Trotz des markanten Stimmungsrückgangs ist allerdings kein Einbruch wie etwa in den Jahren 2007/08 zu erwarten. Für 2019 erwartet der Ökonom ein globales BIP-Wachstum von 3,4 bis 3,6 Prozent, das sich im Folgejahr dann deutlicher auf etwa 2,7 Prozent abschwächen wird.
Die Inlandskonjunktur im Euroraum wird vor allem durch einen starken Arbeitsmarkt mit sinkender Arbeitslosigkeit und steigender Beschäftigung gestützt. Die Lohnentwicklung im Vergleich zu den USA zieht langsam an, die Konsumentenstimmung in Europa ist klar positiv und wird 2019 ein essentieller Treiber für das Wachstum sein. Trotz etwas weniger Dynamik im Jahr 2019 sieht Bruckbauer das BIP Wachstum im Euroraum jedenfalls stärker als im zweiten Halbjahr 2018 und damit etwa bei einem Wert von 1,4 Prozent (Österreich: 1,9 Prozent). Der Experte wies darauf hin, dass die gehäuften Revisionen des BIP-Wachstums zu Jahresanfang 2019 vor allem dem schwachen Abschneiden Deutschlands im vierten Quartal 2018 geschuldet sind.Für die Aktienmärkte erwartet der Experte im Jahr 2019 eine anhaltend hohe Volatilität und spürbare Korrekturen. Darüber hinaus hält er eine Outperformance der USA gegenüber dem Euroraum für eher unwahrscheinlich.

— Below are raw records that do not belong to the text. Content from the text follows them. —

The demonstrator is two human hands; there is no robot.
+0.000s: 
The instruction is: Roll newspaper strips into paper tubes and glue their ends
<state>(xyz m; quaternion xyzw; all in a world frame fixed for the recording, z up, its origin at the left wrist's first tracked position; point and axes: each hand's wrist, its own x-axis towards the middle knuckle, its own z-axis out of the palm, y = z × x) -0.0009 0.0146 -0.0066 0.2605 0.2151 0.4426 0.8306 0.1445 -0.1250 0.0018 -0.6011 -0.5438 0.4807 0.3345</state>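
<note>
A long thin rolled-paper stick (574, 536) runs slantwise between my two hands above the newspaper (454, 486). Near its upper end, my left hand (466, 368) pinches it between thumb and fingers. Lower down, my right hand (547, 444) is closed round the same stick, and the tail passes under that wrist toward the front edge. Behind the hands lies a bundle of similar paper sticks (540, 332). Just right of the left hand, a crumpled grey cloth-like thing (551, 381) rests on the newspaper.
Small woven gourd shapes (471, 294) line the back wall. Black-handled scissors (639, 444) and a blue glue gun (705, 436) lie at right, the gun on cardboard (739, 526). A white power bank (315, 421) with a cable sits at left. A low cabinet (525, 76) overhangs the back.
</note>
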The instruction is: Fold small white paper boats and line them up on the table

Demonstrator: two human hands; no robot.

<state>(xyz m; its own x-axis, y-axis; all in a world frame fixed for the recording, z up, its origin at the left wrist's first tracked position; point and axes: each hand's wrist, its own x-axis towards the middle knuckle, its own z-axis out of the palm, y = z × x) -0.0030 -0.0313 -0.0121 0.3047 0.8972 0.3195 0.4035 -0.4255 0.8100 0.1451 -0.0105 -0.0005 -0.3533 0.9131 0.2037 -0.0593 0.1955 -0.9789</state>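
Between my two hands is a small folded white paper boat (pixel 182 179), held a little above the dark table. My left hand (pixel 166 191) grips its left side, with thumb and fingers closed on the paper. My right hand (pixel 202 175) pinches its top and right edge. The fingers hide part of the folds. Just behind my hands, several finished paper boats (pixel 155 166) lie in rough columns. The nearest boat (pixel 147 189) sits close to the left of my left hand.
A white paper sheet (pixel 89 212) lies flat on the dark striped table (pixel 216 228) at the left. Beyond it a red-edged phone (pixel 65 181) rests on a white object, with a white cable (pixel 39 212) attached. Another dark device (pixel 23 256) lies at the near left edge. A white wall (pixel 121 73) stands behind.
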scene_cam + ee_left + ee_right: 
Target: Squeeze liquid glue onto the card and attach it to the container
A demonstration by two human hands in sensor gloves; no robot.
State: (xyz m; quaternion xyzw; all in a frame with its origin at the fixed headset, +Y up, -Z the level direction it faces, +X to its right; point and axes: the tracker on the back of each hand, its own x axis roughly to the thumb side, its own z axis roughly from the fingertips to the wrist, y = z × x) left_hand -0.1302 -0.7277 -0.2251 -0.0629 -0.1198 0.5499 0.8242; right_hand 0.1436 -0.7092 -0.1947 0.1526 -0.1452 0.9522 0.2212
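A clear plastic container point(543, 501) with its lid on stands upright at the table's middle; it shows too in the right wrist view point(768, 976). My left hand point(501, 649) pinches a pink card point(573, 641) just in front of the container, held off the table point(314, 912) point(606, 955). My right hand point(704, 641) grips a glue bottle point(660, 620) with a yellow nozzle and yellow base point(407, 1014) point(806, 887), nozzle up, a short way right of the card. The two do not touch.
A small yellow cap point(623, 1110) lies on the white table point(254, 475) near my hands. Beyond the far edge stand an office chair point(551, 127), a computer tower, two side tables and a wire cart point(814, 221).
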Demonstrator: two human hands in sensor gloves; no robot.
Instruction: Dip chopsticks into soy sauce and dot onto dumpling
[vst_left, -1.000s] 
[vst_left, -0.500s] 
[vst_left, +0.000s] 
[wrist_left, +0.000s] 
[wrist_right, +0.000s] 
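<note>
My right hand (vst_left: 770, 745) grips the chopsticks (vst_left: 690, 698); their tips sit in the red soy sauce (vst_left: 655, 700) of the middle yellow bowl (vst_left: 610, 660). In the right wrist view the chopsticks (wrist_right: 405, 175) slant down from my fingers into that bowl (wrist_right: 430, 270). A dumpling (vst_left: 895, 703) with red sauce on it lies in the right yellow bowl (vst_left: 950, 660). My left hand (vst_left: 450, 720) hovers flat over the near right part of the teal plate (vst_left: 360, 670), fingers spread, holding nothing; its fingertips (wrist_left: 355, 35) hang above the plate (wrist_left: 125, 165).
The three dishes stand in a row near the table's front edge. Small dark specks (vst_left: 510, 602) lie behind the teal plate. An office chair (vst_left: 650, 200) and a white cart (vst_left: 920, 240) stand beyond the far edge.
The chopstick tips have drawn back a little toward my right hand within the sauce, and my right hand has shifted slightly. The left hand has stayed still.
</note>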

Als größte Risikofaktoren für die Weltwirtschaft sieht der Ökonom die unberechenbare Wirtschaftspolitik der Trump-Administration, die internationalen Handelskonflikte, die vor allem Europa schaden würden, das Erstarken populistischer Parteien und Politiker sowie den Schuldenstand und vor allem das Schuldenwachstum in China. Als Chancen und Stimuli für das Wirtschaftswachstum sieht er hingegen eine Auflösung des Handelskonflikts zwischen den USA und China, eine Austrittsregelung für UK, eine sich stärker als erwartet entwickelnde Binnennachfrage im Euroraum sowie die schneller als erwartet zustandegekommene Lösung im Budgetstreit zwischen Italien und der EU.